Pathologies inflammatoires et dégénératives

Le petit tubercule peut également être affecté par :

  • La capsulite rétractile, limitant la rotation externe
  • L’omarthrose, avec ostéophytose parfois marginale
  • Des ostéochondromes ou tumeurs osseuses bénignes
  • Des ostéites dans un contexte infectieux
  • Des lésions de Bankart inversées dans les luxations postérieures

Prise en charge et conseils pratiques

Prévention des lésions

Pour préserver l’intégrité du petit tubercule et du tendon subscapulaire, plusieurs mesures préventives sont recommandées :

  • Échauffement adapté avant toute activité sportive sollicitant l’épaule
  • Renforcement musculaire progressif de l’ensemble de la coiffe des rotateurs
  • Étirement et maintien de la souplesse capsulaire
  • Correction des gestes techniques dans les sports d’armé du bras (tennis, lancer, natation)
  • Éviter les port de charges excessives en rotation externe bras tendu

Rééducation fonctionnelle

En cas de pathologie du petit tubercule, la rééducation constitue un pilier thérapeutique :

  • Phase initiale : mise au repos relatif, antalgiques, glaçage
  • Phase intermédiaire : mobilisation passive douce, puis active aidée
  • Phase de renforcement : travail excentrique puis concentrique du subscapulaire
  • Travail proprioceptif et de stabilisation scapulaire
  • Réathlétisation progressive avant reprise sportive

En résumé

Le petit tubercule de l’humérus est une structure anatomique majeure de l’épaule, servant d’insertion au tendon subscapulaire.
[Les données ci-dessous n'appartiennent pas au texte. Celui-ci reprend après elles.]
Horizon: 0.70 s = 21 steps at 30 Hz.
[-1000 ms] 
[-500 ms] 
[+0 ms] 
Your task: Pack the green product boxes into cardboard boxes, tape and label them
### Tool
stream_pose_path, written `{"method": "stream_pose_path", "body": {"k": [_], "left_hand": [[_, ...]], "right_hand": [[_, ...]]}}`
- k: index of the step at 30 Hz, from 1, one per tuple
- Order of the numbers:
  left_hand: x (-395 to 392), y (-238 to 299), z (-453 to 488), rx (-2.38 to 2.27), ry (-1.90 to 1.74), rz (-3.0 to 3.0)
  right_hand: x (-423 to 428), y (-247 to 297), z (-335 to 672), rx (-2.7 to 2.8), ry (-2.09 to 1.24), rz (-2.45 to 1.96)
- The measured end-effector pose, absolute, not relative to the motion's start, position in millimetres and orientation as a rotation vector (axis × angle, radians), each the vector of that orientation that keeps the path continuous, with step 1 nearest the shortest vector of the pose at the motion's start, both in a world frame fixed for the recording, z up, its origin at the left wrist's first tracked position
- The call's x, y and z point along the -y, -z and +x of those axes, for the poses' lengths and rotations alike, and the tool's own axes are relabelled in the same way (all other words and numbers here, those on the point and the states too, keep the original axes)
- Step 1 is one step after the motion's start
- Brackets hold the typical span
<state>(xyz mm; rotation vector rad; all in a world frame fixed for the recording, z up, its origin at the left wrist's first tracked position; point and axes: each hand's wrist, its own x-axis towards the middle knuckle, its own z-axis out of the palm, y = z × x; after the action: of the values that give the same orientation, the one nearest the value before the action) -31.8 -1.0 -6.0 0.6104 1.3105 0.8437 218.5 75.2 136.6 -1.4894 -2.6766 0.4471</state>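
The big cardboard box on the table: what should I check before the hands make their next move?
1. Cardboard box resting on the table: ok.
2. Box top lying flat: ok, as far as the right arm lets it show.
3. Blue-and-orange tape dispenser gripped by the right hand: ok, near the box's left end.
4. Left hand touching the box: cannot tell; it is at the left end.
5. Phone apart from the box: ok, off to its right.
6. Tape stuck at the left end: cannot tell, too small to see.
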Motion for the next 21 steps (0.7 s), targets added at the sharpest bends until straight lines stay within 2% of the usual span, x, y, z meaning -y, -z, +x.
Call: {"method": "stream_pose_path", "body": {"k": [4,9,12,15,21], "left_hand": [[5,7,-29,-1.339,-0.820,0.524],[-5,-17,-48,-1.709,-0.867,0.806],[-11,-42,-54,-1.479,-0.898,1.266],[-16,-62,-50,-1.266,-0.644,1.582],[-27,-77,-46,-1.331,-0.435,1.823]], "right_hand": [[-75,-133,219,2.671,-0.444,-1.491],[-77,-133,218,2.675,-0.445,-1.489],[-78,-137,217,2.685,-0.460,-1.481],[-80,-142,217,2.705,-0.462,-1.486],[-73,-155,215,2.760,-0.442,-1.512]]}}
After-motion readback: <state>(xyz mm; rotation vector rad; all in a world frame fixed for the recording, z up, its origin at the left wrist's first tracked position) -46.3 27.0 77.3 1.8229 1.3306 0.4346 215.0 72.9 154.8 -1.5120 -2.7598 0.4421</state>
Sa localisation antéro-médiale, ses rapports avec la gouttière bicipitale et les éléments vasculo-nerveux de l’aisselle en font un repère chirurgical et clinique incontournable. Les pathologies qui l’affectent — fractures, tendinopathies, ruptures du subscapulaire — sont fréquentes et nécessitent une prise en charge spécialisée associant imagerie précise et traitement adapté. La compréhension fine de cette région anatomique est essentielle pour tout praticien impliqué dans la pathologie de l’épaule.